I.- Reducing reliance on CRA ratings in standards, laws and regulations.
Standard setters and regulators should assess references to CRA ratings in standards, laws and regulations, and, wherever possible, remove them or replace them by suitable alternative standards of creditworthiness. To that effect, it is necessary to identify alternative provisions to CRA ratings references that can safely be implemented, to develop alternative definitions of creditworthiness and that the market participants enhance their risk management capabilities as appropriate to enable these alternative provisions to be introduced. This process requires transitions plans and timetables to be safely implemented.
II.- Reducing market reliance on CRA ratings.
Banks, market participants and institutional investors should be expected to make their own credit assessments, and not rely solely or mechanistically on CRA ratings. To that effect, it is necessary that firms ensure that they have appropriate expertise and sufficient resources to manage the credit risk that they are exposed to; in this context, firms could use CRA ratings as an input to their risk management. The firms also should publicly disclose information about their credit assessment approach and process including the extent to which they place any reliance on, or otherwise use, CRA ratings. Supervisors and regulators should closely check the adequacy of firms´own credit assessment processes.
III.- Application of the Basic principles to particular financial market activities.
III.1.- Central Banks operations.
Central Banks should reach their own credit judgements on the financial instruments that they will accept in market operations, both as collateral and as outright purchases, and should avoid, if possible, mechanistic approaches that could lead to unnecessarily abrupt and large changes in the eligibility of financial instruments and the level of haircut that may exacerbate cliff effects. To that effect, it is necessary that risk control measures are taken (such as additional haircut) to individual financial instruments or classes of collateral based on an internal assessment or to any individual financial instrument that has not been subject to an internal risk assessment by the central bank.

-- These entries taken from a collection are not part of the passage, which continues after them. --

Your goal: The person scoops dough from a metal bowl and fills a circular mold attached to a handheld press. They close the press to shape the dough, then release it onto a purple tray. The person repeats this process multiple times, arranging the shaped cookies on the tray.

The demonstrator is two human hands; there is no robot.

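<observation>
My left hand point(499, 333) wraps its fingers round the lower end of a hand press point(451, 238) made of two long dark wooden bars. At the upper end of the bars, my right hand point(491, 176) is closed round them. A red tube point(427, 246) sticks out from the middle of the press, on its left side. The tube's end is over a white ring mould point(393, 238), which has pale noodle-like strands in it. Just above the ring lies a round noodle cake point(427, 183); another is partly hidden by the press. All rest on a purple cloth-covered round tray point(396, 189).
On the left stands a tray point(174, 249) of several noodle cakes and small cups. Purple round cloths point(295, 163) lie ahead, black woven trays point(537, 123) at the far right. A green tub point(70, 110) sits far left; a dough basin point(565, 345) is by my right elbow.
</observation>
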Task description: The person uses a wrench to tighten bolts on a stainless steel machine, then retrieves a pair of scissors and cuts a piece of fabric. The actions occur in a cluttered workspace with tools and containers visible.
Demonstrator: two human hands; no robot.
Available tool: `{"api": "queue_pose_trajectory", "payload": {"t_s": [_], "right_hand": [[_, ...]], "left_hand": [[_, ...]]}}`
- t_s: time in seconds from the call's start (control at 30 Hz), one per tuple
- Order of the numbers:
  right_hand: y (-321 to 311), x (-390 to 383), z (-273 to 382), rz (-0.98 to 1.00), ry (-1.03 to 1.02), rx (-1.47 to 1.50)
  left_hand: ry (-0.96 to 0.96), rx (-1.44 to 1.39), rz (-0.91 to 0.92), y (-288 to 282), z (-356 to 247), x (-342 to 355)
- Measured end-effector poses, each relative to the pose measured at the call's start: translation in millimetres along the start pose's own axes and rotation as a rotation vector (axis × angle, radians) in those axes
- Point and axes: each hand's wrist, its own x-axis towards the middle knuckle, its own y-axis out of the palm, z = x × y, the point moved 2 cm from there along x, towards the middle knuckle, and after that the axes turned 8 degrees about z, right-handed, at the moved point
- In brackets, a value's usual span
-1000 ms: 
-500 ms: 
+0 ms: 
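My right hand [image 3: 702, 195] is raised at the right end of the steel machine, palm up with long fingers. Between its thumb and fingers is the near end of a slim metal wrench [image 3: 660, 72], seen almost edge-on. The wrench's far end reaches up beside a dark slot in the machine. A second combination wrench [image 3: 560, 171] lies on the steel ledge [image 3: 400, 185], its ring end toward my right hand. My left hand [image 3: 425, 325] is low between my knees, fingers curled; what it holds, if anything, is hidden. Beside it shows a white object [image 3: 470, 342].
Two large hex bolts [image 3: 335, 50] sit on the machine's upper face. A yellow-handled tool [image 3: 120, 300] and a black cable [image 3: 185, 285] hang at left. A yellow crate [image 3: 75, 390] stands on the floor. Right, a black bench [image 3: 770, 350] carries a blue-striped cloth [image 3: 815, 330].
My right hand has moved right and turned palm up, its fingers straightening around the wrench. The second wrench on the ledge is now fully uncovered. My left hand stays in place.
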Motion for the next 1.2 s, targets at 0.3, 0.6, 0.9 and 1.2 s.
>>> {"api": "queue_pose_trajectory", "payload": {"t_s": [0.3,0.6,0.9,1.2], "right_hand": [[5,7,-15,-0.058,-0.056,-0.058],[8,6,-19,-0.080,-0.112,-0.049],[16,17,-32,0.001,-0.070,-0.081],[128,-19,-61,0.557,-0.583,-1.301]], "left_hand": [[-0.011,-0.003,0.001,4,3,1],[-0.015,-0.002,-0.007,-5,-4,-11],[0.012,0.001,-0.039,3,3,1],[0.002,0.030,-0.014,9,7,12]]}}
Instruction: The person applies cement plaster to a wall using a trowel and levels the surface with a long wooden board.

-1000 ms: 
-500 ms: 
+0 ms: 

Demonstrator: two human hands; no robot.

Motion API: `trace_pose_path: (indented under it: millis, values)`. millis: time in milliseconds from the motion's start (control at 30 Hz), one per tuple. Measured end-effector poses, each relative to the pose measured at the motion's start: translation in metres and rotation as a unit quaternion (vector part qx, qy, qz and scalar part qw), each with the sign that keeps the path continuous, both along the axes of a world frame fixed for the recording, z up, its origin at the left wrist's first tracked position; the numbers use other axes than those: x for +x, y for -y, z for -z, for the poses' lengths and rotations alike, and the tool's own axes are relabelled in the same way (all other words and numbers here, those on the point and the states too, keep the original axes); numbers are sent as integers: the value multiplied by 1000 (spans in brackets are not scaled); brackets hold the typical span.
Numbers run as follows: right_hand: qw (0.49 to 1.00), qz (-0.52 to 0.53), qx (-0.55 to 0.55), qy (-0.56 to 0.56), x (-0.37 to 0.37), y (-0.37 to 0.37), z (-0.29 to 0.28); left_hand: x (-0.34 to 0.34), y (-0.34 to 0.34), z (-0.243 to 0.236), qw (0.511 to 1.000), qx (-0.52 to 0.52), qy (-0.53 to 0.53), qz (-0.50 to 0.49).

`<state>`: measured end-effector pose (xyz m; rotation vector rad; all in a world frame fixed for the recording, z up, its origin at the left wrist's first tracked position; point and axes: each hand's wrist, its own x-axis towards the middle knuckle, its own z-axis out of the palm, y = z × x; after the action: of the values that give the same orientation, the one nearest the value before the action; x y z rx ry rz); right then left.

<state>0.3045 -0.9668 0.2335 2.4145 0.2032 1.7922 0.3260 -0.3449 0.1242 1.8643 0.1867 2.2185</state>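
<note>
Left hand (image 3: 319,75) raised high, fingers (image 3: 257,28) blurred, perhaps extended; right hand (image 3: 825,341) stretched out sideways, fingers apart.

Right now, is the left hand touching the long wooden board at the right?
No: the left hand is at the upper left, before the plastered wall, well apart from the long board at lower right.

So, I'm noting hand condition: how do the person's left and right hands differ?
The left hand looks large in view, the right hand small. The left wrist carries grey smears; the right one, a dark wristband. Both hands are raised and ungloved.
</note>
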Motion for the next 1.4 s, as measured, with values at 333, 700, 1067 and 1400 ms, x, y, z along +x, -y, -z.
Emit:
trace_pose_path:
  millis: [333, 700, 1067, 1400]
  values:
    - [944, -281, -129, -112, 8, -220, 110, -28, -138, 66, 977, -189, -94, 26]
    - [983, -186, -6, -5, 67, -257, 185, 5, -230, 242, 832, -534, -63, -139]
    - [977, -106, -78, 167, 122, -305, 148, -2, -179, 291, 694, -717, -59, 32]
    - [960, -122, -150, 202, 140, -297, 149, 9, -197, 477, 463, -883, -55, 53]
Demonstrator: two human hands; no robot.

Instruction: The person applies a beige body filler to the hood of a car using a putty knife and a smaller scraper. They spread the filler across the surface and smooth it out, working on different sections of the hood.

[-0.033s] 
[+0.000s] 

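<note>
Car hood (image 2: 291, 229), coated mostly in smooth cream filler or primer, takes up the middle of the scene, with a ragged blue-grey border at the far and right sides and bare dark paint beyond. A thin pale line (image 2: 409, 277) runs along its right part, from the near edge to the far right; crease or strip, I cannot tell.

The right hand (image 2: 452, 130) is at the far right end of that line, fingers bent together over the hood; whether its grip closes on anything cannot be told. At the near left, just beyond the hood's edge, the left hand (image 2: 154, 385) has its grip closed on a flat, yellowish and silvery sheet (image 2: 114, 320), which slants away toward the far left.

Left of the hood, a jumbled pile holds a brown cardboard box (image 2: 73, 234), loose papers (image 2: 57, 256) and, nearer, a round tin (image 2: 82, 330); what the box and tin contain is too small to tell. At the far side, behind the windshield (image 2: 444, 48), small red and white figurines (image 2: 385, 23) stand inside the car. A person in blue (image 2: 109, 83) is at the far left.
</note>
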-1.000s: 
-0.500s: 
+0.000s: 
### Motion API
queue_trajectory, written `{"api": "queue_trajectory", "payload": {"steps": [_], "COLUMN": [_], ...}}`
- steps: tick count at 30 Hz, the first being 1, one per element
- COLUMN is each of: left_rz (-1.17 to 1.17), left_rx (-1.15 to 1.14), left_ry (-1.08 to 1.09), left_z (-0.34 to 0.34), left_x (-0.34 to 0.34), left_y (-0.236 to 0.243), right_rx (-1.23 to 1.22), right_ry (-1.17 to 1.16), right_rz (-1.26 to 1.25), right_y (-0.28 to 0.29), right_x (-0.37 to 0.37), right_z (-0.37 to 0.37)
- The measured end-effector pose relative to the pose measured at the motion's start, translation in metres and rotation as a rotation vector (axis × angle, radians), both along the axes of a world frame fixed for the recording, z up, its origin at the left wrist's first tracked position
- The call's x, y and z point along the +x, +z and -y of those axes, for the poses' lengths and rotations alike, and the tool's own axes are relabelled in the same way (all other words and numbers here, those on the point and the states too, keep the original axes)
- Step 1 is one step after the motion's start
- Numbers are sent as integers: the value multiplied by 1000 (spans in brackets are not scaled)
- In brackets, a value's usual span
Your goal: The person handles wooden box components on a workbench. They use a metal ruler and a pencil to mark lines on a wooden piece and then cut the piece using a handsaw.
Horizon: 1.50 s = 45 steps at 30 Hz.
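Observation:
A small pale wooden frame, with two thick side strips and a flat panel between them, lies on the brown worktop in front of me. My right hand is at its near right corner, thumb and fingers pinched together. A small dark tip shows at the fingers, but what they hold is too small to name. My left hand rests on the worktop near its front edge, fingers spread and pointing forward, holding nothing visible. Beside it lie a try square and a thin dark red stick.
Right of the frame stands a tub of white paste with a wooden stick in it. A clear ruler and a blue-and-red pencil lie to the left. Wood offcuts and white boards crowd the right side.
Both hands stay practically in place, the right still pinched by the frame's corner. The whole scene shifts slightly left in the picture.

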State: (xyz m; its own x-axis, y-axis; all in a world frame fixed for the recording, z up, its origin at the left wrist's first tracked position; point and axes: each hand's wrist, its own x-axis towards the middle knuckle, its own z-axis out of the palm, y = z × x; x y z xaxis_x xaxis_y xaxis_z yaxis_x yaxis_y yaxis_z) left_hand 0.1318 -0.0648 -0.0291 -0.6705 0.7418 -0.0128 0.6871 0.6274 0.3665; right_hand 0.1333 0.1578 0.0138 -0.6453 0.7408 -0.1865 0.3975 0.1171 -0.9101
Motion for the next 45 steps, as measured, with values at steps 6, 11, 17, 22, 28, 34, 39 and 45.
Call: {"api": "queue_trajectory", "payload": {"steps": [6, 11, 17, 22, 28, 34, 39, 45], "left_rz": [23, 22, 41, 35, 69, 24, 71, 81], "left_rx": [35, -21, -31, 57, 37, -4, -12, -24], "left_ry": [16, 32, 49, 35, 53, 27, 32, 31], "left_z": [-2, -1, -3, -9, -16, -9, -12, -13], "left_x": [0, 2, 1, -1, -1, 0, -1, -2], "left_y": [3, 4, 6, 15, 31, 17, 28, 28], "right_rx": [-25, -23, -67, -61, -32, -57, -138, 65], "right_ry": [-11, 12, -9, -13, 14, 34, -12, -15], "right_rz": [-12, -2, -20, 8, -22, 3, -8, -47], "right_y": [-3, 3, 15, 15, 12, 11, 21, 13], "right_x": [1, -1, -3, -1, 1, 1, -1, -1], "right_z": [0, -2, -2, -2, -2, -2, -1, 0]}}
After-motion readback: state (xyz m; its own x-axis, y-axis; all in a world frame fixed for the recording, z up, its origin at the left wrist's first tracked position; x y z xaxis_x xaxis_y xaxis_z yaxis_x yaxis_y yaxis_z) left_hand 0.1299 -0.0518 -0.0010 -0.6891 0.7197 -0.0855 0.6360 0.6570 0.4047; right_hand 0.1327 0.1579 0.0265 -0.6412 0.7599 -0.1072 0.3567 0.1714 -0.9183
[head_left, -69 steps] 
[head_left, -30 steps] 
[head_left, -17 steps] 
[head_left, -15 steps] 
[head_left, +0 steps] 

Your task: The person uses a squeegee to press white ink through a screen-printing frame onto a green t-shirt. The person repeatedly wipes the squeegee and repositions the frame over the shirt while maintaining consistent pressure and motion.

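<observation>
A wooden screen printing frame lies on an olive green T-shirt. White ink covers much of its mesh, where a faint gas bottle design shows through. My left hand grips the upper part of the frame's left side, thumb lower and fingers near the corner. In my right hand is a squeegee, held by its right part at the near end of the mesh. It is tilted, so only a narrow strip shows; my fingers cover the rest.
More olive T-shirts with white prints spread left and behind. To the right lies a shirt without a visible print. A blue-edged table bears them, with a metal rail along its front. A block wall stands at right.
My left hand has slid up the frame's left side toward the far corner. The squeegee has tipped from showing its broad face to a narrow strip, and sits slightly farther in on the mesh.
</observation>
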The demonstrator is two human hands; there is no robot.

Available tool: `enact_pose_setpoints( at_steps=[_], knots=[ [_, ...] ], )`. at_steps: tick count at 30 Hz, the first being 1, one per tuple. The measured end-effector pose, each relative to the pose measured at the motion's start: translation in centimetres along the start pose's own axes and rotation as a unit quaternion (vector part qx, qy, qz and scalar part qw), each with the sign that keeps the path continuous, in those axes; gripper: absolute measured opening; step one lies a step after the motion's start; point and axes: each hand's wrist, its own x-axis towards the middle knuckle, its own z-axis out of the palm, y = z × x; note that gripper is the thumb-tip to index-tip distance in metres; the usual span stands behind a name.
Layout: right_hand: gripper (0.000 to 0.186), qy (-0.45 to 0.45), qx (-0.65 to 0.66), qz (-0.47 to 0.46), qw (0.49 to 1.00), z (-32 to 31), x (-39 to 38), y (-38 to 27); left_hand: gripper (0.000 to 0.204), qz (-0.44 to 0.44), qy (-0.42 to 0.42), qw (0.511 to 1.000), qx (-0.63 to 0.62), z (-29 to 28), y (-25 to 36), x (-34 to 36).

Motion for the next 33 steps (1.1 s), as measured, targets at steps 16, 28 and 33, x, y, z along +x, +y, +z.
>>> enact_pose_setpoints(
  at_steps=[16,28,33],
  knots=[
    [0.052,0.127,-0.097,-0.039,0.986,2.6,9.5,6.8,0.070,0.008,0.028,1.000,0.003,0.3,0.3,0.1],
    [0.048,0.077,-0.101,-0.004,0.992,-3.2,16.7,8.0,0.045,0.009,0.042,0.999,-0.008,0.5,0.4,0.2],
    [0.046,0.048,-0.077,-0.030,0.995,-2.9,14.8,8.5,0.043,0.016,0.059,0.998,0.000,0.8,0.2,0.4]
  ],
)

III.2.- Prudential supervision of banks.
Banks must not mechanistically rely on CRA ratings for assessing the creditworthiness of assets, so that they should have the capability to conduct their own assessment of the creditworthiness of, as well as other risks relating, to, the financial instruments they are exposed to and should satisfy supervisors of that capability; besides, banks should publicly disclose information about their credit assessment approach and about the proportion of their portfolio for which they have not conducted and internal credit assessment. While some Banks continue to comply with the minimum capital requirements based con CRA ratings, supervisory processes should be put in place to check the understanding of the appropriate uses and limitations for CRA ratings by these banks´ risk managers.
Larger, more sophisticated banks should be expected to assess the credit risk of everything they hold (either outright or as collateral), whether if is for investment or for trading purposes and, in order to that, they should enhance their capacity for internal credit assessment.. Smaller, less sophisticated Banks may not have de resources to conduct internal credit assessments but still should not mechanistically rely on CRA ratings understanding at least the credit risk underlying their balance sheet as a whole and, nonetheless, they should publicly disclose their credit assessment approach.
III.3.- Investment policies of investment managers and institutional investors.
Investment managers and institutional investors must –including all sizes and levels of sophistication and, surely, money market funds, pension funds, collective investment schemes, insurance companies and securities firms- must no either mechanistically rely on CRA ratings for assessing the creditworthiness of assets. Regulatory regimes should incentivise avoiding mechanistic use of CRA ratings with provisions such as: restrict the proportion of a portfolio that is solely ratings-reliant, monitor credit and other risk assessment process, require the board and governing bodies to regularly review any use of CRA ratings or require publicly disclosures of internal due diligence and credit risk assessment processes including how CRA ratings are or are not used.
III.4.- Private sector margin requirements.
Market participants and central counterparties should not use changes in CRA ratings of counterparties or of collateral assets as automatic triggers for large collateral calls in margin agreements; while using a CRA rating could be helpful as a reference for setting margin requirements, the initial and diary margins would be base on mark-to-market prices changes for bilateral derivatives, and standardised derivatives transaction should be cleared through central counterparties eliminating the need for bilateral margining for these products. Supervisor should avoid that margin policies rely excessively on CRA ratings and that the use of CRA ratings would never be used as a factor that reduces market participants regulatory capital requirements.
III.5.- Disclosure requirements for issuer of securities.
Issuers should disclose comprehensive and timely information that will enable investors to make their own independent investment judgements and credit risk assessment of those securities. In the case of publicly-traded securities, this should a public disclosure. Access to a improved disclosure will facilitate the build-up of capabilities at Banks, investment managers and institutional investors to conduct their own assessments.
IV.- Next steps.
The FSB will request standard setters and regulators to consider next stops that should be taken to translate this principles into more specific policy actions to reduce Reliance on CRA ratings in regulations maintaining, at the same time, adequate international consistency and avoiding regulatory arbitrage. Some of these actions are already taking place and FSB is supervising progress in this transition although, in general, a reasonable time frame in the medium term will be required taking into account the need for market participants to build up their own risk management capabilities. The FSB will report to G 20 on progress during 2011.